El año pasado, el La administración Trump y miembros del llamado Departamento de Eficiencia Gubernamental (DOGE) obligaron se hizo cargo el Instituto Estadounidense de la Paz (USIP), una organización independiente sin fines de lucro. Desde entonces, la junta directiva y los empleados despedidos de la organización han sido luchar para recuperar el control de la Edificio USIP en Washington, DC y por el restablecimiento de sus puestos de trabajo en una batalla legal prolongada.

Ahora, en una carta enviada al Departamento de Justicia (DOJ), representantes de la junta despedida y el presidente del USIP alegan que la administración está violando una suspensión emitida por el tribunal al realizar cambios físicos en el edificio y, como dice la carta, seguir adelante con nuevos acuerdos. Específicamente, la carta solicita información sobre si el Departamento de Estado ha firmado un acuerdo para utilizar el edificio para el “Consejo de Paz”, un nueva organización internacional bajo el control personal vitalicio del presidente Donald Trump, quien busca supervisar la reconstrucción de Gaza.

“Están actuando bajo la suspensión como si tuvieran una licencia para usar el edificio, para usar dinero, para tratar el edificio como quieran”, dice George Foote, abogado de ex funcionarios y empleados del USIP. “Una suspensión no es un permiso para que el perdedor de un caso secuestre la propiedad de la parte ganadora”.

El 17 de marzo de 2025, los miembros de DOGE llegaron a USIP y entraron por la fuerza en el edificio de 500 millones de dólares; Poco después, la administración Trump despidió a la mayor parte de la junta directiva de la organización. El USIP, aunque creado y financiado por el Congreso, es una entidad independiente, no una agencia federal. Esto no impidió que Trump emitiera un orden ejecutiva esencialmente con la intención de cerrar USIP.

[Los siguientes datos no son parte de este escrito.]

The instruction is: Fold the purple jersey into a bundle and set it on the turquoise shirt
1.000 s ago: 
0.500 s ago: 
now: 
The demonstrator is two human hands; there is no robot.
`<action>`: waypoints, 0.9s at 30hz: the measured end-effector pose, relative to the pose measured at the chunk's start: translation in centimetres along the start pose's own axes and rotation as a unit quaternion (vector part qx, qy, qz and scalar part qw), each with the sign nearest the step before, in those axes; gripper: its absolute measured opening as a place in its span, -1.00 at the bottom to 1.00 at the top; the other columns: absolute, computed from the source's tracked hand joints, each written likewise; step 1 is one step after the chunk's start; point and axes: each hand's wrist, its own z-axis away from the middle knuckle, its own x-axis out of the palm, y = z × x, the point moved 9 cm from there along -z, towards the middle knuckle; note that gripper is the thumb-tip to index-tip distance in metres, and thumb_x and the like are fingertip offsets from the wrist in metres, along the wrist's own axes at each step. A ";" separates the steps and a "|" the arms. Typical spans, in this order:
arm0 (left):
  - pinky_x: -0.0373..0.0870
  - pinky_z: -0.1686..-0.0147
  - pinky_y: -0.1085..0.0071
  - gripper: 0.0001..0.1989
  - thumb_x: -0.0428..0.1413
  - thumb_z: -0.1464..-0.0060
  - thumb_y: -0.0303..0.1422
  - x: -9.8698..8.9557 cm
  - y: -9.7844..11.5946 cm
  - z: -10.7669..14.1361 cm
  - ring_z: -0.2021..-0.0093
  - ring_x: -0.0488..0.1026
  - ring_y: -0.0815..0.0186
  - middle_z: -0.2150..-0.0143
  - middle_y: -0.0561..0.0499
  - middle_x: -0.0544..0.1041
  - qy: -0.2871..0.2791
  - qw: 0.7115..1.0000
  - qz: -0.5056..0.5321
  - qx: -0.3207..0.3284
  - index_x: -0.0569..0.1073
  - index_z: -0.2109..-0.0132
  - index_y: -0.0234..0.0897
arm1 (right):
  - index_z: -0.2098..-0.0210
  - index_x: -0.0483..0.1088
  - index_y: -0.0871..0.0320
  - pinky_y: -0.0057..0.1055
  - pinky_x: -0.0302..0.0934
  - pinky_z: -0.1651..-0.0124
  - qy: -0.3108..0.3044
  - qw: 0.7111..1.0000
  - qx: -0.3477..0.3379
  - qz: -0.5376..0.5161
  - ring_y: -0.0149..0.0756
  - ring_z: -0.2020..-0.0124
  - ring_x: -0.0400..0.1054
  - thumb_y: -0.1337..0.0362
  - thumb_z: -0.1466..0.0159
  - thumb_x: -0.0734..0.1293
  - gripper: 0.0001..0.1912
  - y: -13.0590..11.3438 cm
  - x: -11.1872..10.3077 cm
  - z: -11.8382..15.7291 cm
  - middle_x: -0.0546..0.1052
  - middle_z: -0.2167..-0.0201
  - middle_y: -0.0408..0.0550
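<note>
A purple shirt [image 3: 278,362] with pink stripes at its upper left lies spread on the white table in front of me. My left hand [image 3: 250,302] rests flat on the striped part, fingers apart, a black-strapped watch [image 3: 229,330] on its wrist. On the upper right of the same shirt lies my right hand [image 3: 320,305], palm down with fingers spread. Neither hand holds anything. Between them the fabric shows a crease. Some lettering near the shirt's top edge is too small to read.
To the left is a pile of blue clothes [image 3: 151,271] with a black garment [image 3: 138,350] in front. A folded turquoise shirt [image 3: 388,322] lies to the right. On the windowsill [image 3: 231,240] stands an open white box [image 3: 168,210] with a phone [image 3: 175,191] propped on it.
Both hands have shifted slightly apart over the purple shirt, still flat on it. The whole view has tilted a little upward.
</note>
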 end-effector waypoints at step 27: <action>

En mayo, un tribunal mantenido que la toma del edificio del USIP por parte de la administración y el despido de su personal fueron ilegales; al mes siguiente, un tribunal de apelaciones emitió una suspensión sobre esta decisión. Esto devolvió el edificio al control administrativo mientras está en curso un caso de apelación federal.

En diciembre, la administración Trump renombrado la construcción del Instituto para la Paz Donald J. Trump, incluso colocando el nombre del presidente en su edificio. Pero eso, aparentemente, fue sólo el comienzo.

Según la carta, “el actual presidente interino de la USIP firmó recientemente un contrato de diez años

Memorando de entendimiento (‘MOU’) con el Departamento de Estado, según el cual cientos de empleados del Departamento de Estado se mudarán al edificio del USIP”. La carta alega que, según este acuerdo, la USIP será responsable de los costos de mantenimiento y seguridad del edificio, y el Departamento de Estado será indemnizado por la responsabilidad por daños a la propiedad de la USIP. Para dar cabida a la afluencia de nuevas personas, afirma la carta, “ya se están realizando obras para modificar los espacios de trabajo en el edificio de la USIP”. Estas renovaciones, sostiene la carta, podrían “imponer obstáculos sustanciales, costosos e injustificados” si USIP termina recuperando el control del edificio en el caso judicial final.

No está claro qué personal del Departamento de Estado se alojaría en el edificio del USIP, pero una presentación en el Foro Económico Mundial realizada por el yerno del presidente, Jared Kushner, encendió las alarmas entre los ex funcionarios y la gerencia del USIP. Kushner, que no tiene ningún papel formal en la administración, utilizó una presentación de diapositivas para esbozar los planes para el nuevo “Consejo de Paz” y la reconstrucción de Gaza; una imagen del edificio de la USIP fue la diapositiva final. La carta pide al gobierno que “confirme si la Administración tiene planes de albergar el ‘Consejo de Paz’ en el edificio de la sede del USIP”.

“El gobierno no tiene licencia para cambiar el nombre del edificio de la sede del USIP ni para alquilarlo por 10 años. Ciertamente no tiene derecho a abrir el edificio a una nueva organización internacional como el propuesto Consejo de Paz”, dice Foote.

La carta también pide confirmación de los fondos que están en la dotación del USIP, que Foote dice que le preocupa que puedan usarse “para remodelar el edificio para fines de arrendamiento del Departamento de Estado, utilizando así el dinero de nuestros donantes en beneficio del Departamento de Estado”.

El Departamento de Estado no respondió de inmediato a una solicitud de comentarios.